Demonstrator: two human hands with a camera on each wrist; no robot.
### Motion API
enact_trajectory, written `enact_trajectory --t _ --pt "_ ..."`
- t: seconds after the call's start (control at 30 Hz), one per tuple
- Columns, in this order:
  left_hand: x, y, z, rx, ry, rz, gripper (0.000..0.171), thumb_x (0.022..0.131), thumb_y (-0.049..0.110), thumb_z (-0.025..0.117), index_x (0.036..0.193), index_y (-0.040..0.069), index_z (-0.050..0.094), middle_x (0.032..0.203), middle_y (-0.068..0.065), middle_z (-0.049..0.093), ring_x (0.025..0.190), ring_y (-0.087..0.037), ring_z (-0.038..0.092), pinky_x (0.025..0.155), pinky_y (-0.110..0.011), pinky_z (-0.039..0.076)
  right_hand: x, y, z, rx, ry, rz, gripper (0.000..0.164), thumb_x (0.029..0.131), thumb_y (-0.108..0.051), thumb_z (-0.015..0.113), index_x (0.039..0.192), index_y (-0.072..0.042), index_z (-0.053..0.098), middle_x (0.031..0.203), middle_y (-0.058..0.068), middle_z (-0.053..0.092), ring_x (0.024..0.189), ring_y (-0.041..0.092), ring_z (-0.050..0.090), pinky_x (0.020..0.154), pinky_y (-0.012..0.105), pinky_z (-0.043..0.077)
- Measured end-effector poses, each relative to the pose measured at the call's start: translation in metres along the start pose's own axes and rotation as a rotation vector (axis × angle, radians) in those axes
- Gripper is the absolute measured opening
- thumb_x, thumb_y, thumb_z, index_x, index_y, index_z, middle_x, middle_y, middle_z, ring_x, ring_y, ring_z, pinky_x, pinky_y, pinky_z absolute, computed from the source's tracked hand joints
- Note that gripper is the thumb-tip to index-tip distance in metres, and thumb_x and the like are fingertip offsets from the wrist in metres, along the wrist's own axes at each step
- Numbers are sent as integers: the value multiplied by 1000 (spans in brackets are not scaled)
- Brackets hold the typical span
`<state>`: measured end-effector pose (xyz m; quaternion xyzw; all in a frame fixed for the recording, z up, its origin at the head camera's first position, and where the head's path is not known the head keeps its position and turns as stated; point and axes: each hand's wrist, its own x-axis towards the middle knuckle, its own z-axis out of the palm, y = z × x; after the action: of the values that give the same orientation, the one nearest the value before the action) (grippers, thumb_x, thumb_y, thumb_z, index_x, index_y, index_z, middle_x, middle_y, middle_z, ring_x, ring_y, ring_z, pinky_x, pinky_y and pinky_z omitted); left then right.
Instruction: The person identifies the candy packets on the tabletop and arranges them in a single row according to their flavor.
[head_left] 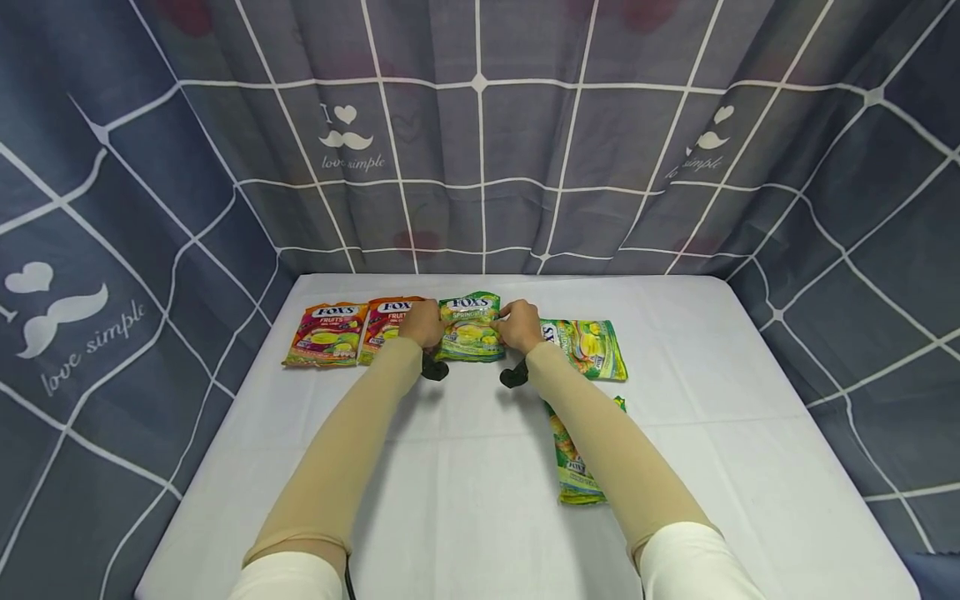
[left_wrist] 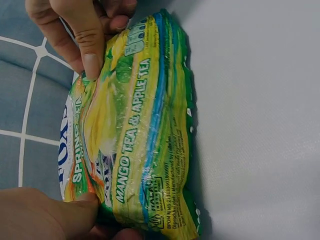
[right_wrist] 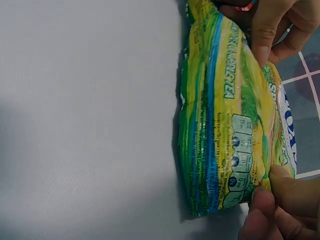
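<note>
A green and yellow candy bag point(head_left: 471, 332) marked FOX'S lies at the back middle of the table, its print facing up. My left hand point(head_left: 423, 323) pinches its left edge, and my right hand point(head_left: 520, 326) pinches the right edge. In the left wrist view the candy bag point(left_wrist: 132, 130) shows "Mango Tea & Apple Tea", with a thumb at each side. The right wrist view has the same candy bag point(right_wrist: 225, 115), the right thumb and fingers gripping its near corner. Left of it, a red candy bag point(head_left: 384, 321) is partly hidden behind my left hand.
Another red candy bag point(head_left: 327, 335) lies at the far left of the row. Right of my right hand is a green candy bag point(head_left: 592, 346), turned sideways. One more green bag point(head_left: 573, 467) lies nearer, partly under my right forearm in view. Grey checked curtains point(head_left: 480, 167) enclose the white table point(head_left: 465, 517).
</note>
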<state>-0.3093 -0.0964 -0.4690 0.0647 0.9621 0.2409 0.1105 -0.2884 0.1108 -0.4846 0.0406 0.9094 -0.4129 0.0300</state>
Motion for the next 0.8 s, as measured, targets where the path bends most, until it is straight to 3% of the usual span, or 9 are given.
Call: enact_trajectory --t 0.17,0.3,0.4,0.5,0.8 --pt "0 2 2 42 19 -23 26 112 17 66 121 -7 66 105 -21 72 84 -30 70 77 -43 60 1 2 2 -9 8 4 38 104 -15 79 133 9 72 80 14 75 55 13 66 80 35 59" --pt "-3 5 3 69 18 -16 29 112 15 65 129 -8 68 117 -23 73 102 -35 71 86 -49 59 2 4 4 -14 28 4 37 104 -16 80 131 9 73 112 24 77 91 28 74 93 40 59" --pt "-7 9 3 72 14 -4 28 111 13 65 130 -8 69 117 -24 74 101 -37 73 84 -50 59 1 6 4 -24 38 -1 37 104 -16 79 130 10 74 129 27 72 117 37 68 106 45 54" --pt "-9 11 4 89 27 6 27 111 12 66 126 -9 70 115 -25 74 99 -37 73 83 -49 60 1 6 5 -30 43 -5 37 105 -16 78 130 11 74 135 28 70 131 41 64 112 48 51" --pt "-6 10 10 118 76 11 21 107 6 68 121 -9 73 110 -25 73 94 -38 74 79 -50 62 -1 5 7 -35 50 7 35 105 -17 78 127 11 75 132 27 72 131 42 64 110 49 52"
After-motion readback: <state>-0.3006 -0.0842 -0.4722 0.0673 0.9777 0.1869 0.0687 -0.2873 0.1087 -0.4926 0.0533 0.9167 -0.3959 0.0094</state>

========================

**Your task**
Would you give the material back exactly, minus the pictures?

**Exercise answer**
Demonstrator: two human hands with a camera on each wrist; no robot.
### Motion API
enact_trajectory, written `enact_trajectory --t _ --pt "_ ..."`
- t: seconds after the call's start (control at 30 Hz), one per tuple
- Columns, in this order:
  left_hand: x, y, z, rx, ry, rz, gripper (0.000..0.171), thumb_x (0.022..0.131), thumb_y (-0.049..0.110), thumb_z (-0.025..0.117), index_x (0.036..0.193), index_y (-0.040..0.069), index_z (-0.050..0.094), middle_x (0.032..0.203), middle_y (-0.068..0.065), middle_z (-0.049..0.093), ring_x (0.025..0.190), ring_y (-0.087..0.037), ring_z (-0.038..0.092), pinky_x (0.025..0.155), pinky_y (-0.110..0.011), pinky_z (-0.039..0.076)
  right_hand: x, y, z, rx, ry, rz, gripper (0.000..0.164), thumb_x (0.029..0.131), thumb_y (-0.108..0.051), thumb_z (-0.015..0.113), index_x (0.039..0.192), index_y (-0.072..0.042), index_z (-0.053..0.098), middle_x (0.031..0.203), middle_y (-0.058..0.068), middle_z (-0.053..0.092), ring_x (0.024..0.189), ring_y (-0.041..0.092), ring_z (-0.050..0.090), pinky_x (0.020..0.154), pinky_y (-0.012..0.105), pinky_z (-0.043..0.077)
- Measured end-effector poses, each relative to the pose measured at the call's start: translation in metres along the start pose's own axes and rotation as a rotation vector (axis × angle, radians) in those axes
- Gripper is the absolute measured opening
- thumb_x, thumb_y, thumb_z, index_x, index_y, index_z, middle_x, middle_y, middle_z, ring_x, ring_y, ring_z, pinky_x, pinky_y, pinky_z absolute, computed from the source's tracked hand joints
- Note that gripper is the thumb-tip to index-tip distance in metres, and thumb_x and the like are fingertip offsets from the wrist in metres, along the wrist's own axes at each step
- Numbers are sent as integers: the value multiplied by 1000 (spans in brackets are not scaled)
- Brackets hold the typical span
`<state>`: measured end-effector pose (xyz m; quaternion xyzw; all in a frame fixed for the recording, z up, its origin at the head camera's first position, and where the head's path is not known the head keeps its position and turns as stated; point and axes: each hand's wrist, its own x-axis towards the middle knuckle, its own z-axis out of the palm, y = z × x; after the action: of the values that give the same orientation, the one nearest the value before the action) (grippers, thumb_x, thumb_y, thumb_z, index_x, index_y, index_z, middle_x, middle_y, middle_z, ring_x, ring_y, ring_z, pinky_x, pinky_y and pinky_z omitted); left then right.
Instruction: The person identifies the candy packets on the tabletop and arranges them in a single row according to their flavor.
[head_left] 
[left_wrist] 
[right_wrist] 
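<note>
A green and yellow candy bag point(head_left: 471, 332) marked FOX'S lies at the back middle of the table, its print facing up. My left hand point(head_left: 423, 323) pinches its left edge, and my right hand point(head_left: 520, 326) pinches the right edge. In the left wrist view the candy bag point(left_wrist: 132, 130) shows "Mango Tea & Apple Tea", with a thumb at each side. The right wrist view has the same candy bag point(right_wrist: 225, 115), the right thumb and fingers gripping its near corner. Left of it, a red candy bag point(head_left: 384, 321) is partly hidden behind my left hand.
Another red candy bag point(head_left: 327, 335) lies at the far left of the row. Right of my right hand is a green candy bag point(head_left: 592, 346), turned sideways. One more green bag point(head_left: 573, 467) lies nearer, partly under my right forearm in view. Grey checked curtains point(head_left: 480, 167) enclose the white table point(head_left: 465, 517).
</note>
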<state>-0.3093 -0.0964 -0.4690 0.0647 0.9621 0.2409 0.1105 -0.2884 0.1108 -0.4846 0.0406 0.9094 -0.4129 0.0300</state>
Motion for the next 0.8 s, as measured, targets where the path bends most, until it is straight to 3% of the usual span, or 9 are given.
Call: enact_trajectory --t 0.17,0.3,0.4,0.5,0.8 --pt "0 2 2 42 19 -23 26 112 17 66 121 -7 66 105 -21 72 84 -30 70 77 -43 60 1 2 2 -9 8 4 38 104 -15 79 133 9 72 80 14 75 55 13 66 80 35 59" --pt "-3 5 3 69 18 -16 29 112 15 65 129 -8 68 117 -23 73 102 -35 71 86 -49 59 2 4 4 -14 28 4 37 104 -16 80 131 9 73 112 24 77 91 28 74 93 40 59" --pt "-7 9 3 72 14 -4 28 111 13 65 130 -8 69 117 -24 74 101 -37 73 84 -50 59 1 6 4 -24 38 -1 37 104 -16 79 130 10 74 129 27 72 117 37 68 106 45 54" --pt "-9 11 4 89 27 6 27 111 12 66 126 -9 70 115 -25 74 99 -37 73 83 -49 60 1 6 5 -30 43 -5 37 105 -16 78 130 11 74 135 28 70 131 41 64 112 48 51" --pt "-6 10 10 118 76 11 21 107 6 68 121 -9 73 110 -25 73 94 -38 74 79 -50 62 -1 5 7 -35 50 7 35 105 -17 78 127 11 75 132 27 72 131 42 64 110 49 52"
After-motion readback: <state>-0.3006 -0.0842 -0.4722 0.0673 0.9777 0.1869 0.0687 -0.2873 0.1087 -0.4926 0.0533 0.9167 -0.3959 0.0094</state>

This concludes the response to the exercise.